Very useful but I had some problems with lab infrastructure. Options to create buckets wouldn't appear sometimes and I had to open and close google cloud console to make it work sometimes. Regarding the course it was great but there is a lot of boilerplate code and though the steps are simple and clear there is a lot to digest, I will need much more time master this TF/GCP workflow, but anyway this is a great start.

创建者 Sachin A

Jun 16, 2018

I think a lot of the lab-explanation given in the video following the qwiklab should be in the python notebook; make it a little more illustrative (e.g. architecture diagrams).

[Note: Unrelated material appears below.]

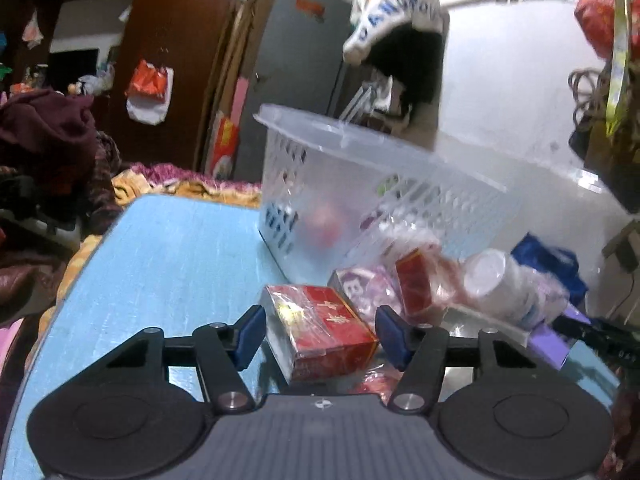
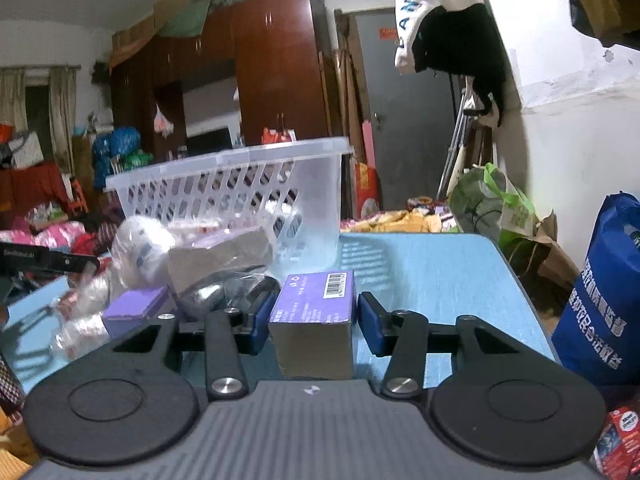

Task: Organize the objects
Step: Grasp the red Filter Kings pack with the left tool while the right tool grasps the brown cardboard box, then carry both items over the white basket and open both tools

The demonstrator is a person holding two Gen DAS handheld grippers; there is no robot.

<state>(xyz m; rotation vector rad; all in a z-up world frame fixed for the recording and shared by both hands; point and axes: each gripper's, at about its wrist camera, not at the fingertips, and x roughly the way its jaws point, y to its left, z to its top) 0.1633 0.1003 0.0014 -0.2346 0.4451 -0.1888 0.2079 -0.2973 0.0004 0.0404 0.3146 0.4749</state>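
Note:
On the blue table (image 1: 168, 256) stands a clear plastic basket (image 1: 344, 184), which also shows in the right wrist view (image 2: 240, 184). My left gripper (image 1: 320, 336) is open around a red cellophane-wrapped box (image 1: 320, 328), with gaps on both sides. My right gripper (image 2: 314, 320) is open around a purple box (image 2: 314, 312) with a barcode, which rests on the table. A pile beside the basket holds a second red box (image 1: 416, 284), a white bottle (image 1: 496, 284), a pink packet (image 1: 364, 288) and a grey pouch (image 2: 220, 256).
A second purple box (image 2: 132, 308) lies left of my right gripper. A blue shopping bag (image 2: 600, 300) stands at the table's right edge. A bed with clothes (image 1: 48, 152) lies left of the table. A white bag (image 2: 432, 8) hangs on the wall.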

Also, be a little more generous with the lab time - the last lab was too long (or perhaps change the code to select the faster ML option - standard/TPUs etc. to make the training go faster)

创建者 Zhenyu W

Jan 20, 2019

One of the lecturers should improve his English speaking. The course should add more contents, explanations, and exercises for the 3rd part of the course regarding how to scale TF models with CMLE, for example, some bash cmds or some code are confusing, unless this content will be covered more in the following courses.

创建者 Thibault D

Sep 10, 2019

I enjoyed this course a lot. If I could modify anything, I would adjust the content and pace of the third week. The videos are relatively simple to understand and well-explained while the final lab feels a lot harder with a lot of unknown command to execute.

创建者 Asmit M

Jul 30, 2019

hands on demonstrations were good. More in depth explanation can be done fro some of the codes including the part in which data fatching from the json file was explained, and the process to be followed in the gcp to make the model and deploy it.